A bare number is all that is needed: how many lines below contain the string "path"?

[[ Data under study open ]]

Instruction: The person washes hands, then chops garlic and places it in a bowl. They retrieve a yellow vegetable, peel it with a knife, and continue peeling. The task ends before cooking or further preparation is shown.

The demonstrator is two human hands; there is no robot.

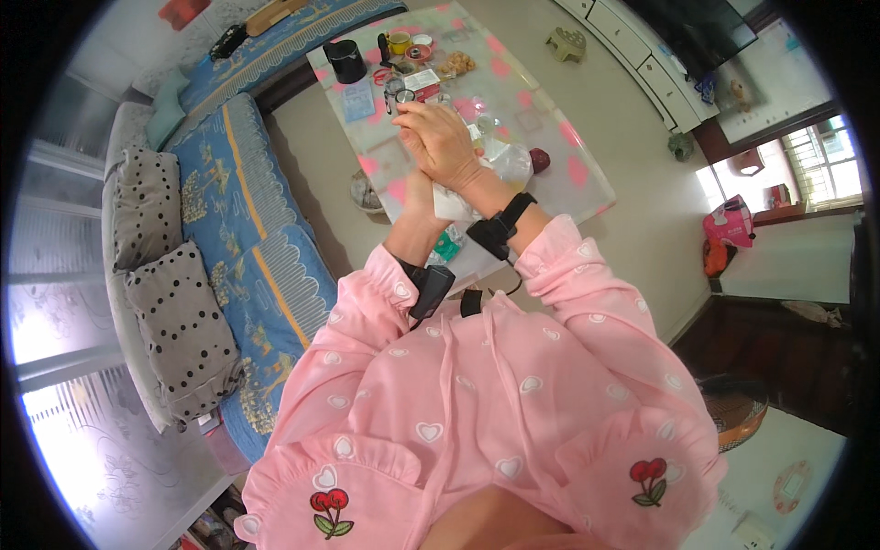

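Note:
My right hand [440, 141] lies over my left hand [421, 192] above the table, its fingers together and pointing to the upper left. It hides most of the left hand's fingers, so what either hand may hold is not visible. Crumpled white tissue or plastic [450, 205] shows beside my left palm, under my right wrist. Just beyond the right fingertips are a clear container with a round dark-rimmed top [404, 97] and a red and white box [422, 84]. A clear plastic bag [510, 163] lies to the right of the hands, near a dark red round object [540, 160].
The table's marbled cover [550, 130] bears a black kettle [346, 60], a blue packet [358, 101], red scissors [382, 75], a yellow cup [399, 42] and a bag of brown pieces [459, 64]. A sofa [240, 172] stands left; a plastic stool [566, 44] stands beyond the table.

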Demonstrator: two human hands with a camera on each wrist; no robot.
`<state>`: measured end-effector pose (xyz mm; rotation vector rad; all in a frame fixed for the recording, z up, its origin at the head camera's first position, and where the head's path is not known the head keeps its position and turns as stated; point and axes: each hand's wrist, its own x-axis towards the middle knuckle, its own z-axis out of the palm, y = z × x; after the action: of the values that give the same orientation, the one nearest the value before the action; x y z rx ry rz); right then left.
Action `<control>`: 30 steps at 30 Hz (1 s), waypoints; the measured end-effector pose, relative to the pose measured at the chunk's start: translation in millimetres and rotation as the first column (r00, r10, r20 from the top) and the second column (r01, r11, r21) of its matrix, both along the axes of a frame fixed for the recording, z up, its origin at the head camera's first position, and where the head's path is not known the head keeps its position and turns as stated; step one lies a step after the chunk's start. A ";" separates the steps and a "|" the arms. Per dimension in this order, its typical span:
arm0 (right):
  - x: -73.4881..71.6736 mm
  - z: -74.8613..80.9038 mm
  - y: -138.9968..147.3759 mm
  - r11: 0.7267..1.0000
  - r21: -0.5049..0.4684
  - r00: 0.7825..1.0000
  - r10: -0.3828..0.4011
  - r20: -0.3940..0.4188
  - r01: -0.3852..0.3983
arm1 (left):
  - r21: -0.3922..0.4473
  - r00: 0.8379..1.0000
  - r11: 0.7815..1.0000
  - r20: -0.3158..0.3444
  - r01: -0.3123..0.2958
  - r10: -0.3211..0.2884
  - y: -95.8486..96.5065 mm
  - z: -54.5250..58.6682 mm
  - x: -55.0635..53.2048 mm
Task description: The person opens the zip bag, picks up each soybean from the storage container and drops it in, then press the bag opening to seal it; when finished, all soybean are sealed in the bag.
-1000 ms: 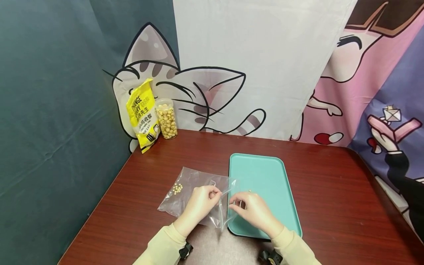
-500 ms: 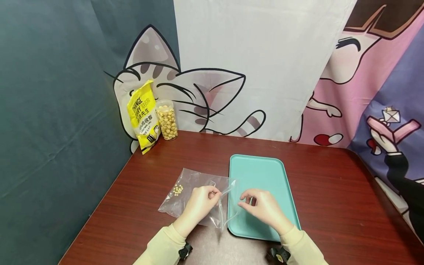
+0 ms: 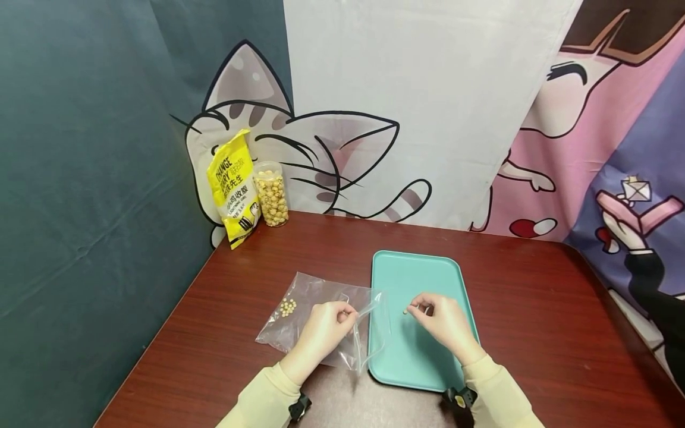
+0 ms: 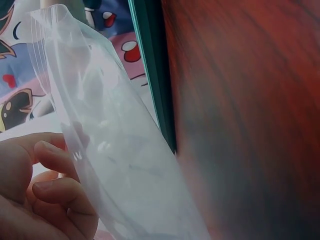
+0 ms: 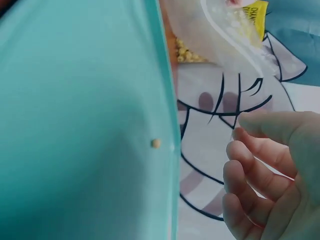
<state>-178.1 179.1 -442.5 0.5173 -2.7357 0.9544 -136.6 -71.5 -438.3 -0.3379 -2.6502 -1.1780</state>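
My left hand pinches the upper edge of a clear zip bag at its mouth, which gapes toward the right. A cluster of small pale-yellow round pieces, much like chickpeas, lies inside at the bag's far left end. Over the teal tray, my right hand has loosely curled fingers with nothing seen between them. One more round piece lies on the tray near its rim, apart from the right fingers in the right wrist view. The bag's mouth overlaps the tray's left edge.
A yellow snack bag leans against the backdrop at the back left. Beside it stands a clear jar filled with yellowish round pieces. The reddish-brown tabletop extends right of the tray. Printed cloths close off the back and sides.
My right hand has moved from the bag's mouth rightward and farther over the tray, near the single round piece. The left hand and the bag have stayed in place.
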 end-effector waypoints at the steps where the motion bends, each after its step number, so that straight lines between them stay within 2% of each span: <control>1: -1.4 -1.5 1.0 1.000 0.003 1.000 -0.003 0.008 0.003 | 0.001 1.000 1.000 0.002 -0.001 0.001 0.1 0.1 0.0; 9: -14.0 -12.0 8.5 0.999 0.012 0.995 -0.045 0.092 0.044 | 0.003 1.000 1.000 -0.009 -0.001 0.001 1.2 0.9 0.5; 18: -26.8 -20.7 5.8 0.999 0.034 0.985 -0.015 0.172 0.009 | -0.012 1.000 1.000 -0.012 -0.006 0.006 2.4 -1.5 -1.3; 25: -30.3 -21.4 0.8 0.998 0.053 0.961 0.029 0.276 -0.046 | -0.001 1.000 1.000 -0.010 -0.009 0.009 1.3 -1.4 -1.0; 30: -32.5 -21.9 -1.4 0.995 0.083 0.954 0.035 0.298 -0.062 | 0.002 1.000 1.000 -0.006 -0.010 0.010 -0.1 -1.8 -2.2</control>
<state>-210.6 177.7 -464.5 0.4944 -3.0594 0.9938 -138.8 -71.6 -440.2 -0.3272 -2.6423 -1.1741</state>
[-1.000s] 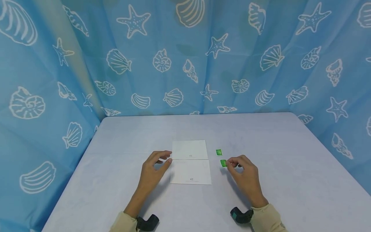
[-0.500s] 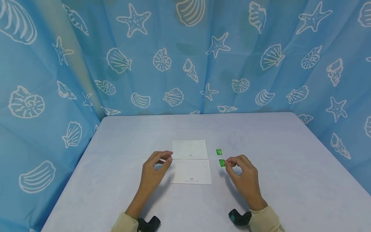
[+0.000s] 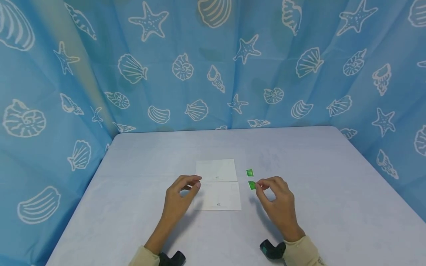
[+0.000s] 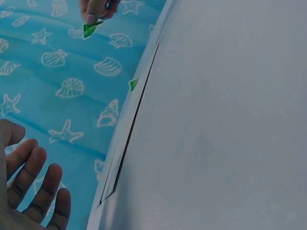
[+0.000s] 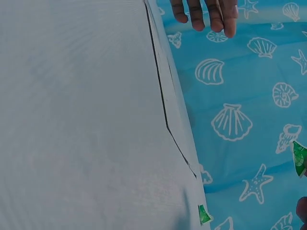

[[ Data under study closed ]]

Solution for this task - 2